Premium
Quantifying uncertainty of taxonomic placement in DNA barcoding and metabarcoding
Author(s) -
Somervuo Panu,
Yu Douglas W.,
Xu Charles C.Y.,
Ji Yinqiu,
Hultman Jenni,
Wirta Helena,
Ovaskainen Otso
Publication year - 2017
Publication title -
methods in ecology and evolution
Language(s) - English
Resource type - Journals
SCImago Journal Rank - 3.425
H-Index - 105
ISSN - 2041-210X
DOI - 10.1111/2041-210x.12721
Subject(s) - taxonomic rank , dna barcoding , biology , biodiversity , identification (biology) , taxonomy (biology) , biological classification , evolutionary biology , taxon , ecology
Summary A crucial step in the use of DNA markers for biodiversity surveys is the assignment of Linnaean taxonomies (species, genus, etc.) to sequence reads.
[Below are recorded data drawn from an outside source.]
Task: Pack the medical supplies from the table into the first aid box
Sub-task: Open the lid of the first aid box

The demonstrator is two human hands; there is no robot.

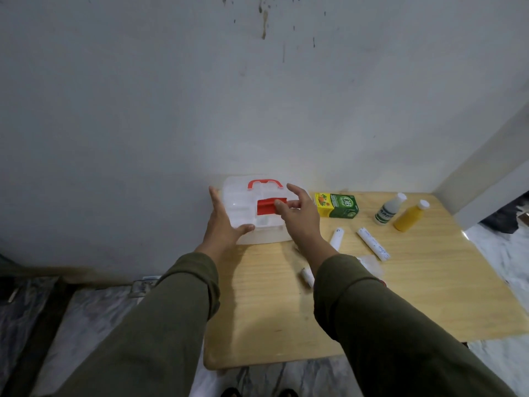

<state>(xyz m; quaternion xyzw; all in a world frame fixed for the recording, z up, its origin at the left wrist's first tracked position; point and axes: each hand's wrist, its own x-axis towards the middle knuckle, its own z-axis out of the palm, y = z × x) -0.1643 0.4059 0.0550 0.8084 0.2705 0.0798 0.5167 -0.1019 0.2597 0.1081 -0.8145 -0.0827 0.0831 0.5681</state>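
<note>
A clear plastic first aid box (243, 207) with a red handle and a red latch (269, 206) stands at the table's far left, against the wall. My left hand (221, 224) rests open against the box's left side, thumb at its front corner. My right hand (299, 213) hovers at the box's right, thumb touching the red latch, fingers spread. On the table lie two white tubes (337, 238) (373, 243), a small white roll (307, 277), a green and yellow carton (337, 205), a white bottle (390, 209) and a yellow bottle (410, 215).
The light wooden table (272, 310) stands in a corner between a grey wall and a white ledge at right. A clear plastic wrapper (369, 263) lies beside my right forearm. Marble floor shows around the table.
</note>
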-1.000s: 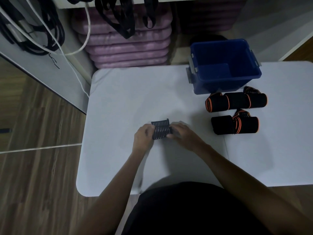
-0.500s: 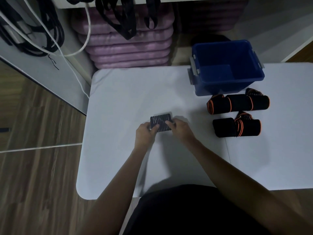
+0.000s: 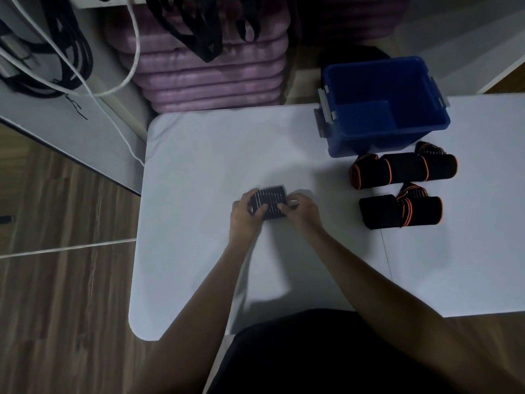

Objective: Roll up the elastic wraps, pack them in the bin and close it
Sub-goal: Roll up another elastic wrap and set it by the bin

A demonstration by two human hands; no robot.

This allows the use of all the information known based on the taxonomic names. Taxonomic placement of DNA barcoding sequences is inherently probabilistic because DNA sequences contain errors, because there is natural variation among sequences within a species, and because reference data bases are incomplete and can have false annotations. However, most existing bioinformatics methods for taxonomic placement either exclude uncertainty, or quantify it using metrics other than probability. In this paper we evaluate the performance of the recently proposed probabilistic taxonomic placement method PROTAX by applying it to both annotated reference sequence data as well as to unknown environmental data. Our four case studies include contrasting taxonomic groups (fungi, bacteria, mammals and insects), variation in the length and quality of the barcoding sequences (from individually Sanger‐sequenced sequences to short Illumina reads), variation in the structures and sizes of the taxonomies (800–130 000 species) and variation in the completeness of the reference data bases (representing 15–100% of known species). Our results demonstrate that PROTAX yields essentially unbiased probabilities of taxonomic placement, which means its quantification of species identification uncertainty is reliable. As expected, the accuracy of taxonomic placement increases with increasing coverage of taxonomic and reference sequence data bases, and with increasing ratio of genetic variation among taxonomic levels over within taxonomic levels. We conclude that reliable species‐level identification from environmental samples is still challenging and that neglecting identification uncertainty can lead to spurious inference. A key aim for future research is the completion of taxonomic and reference sequence data bases and making these two types of data compatible.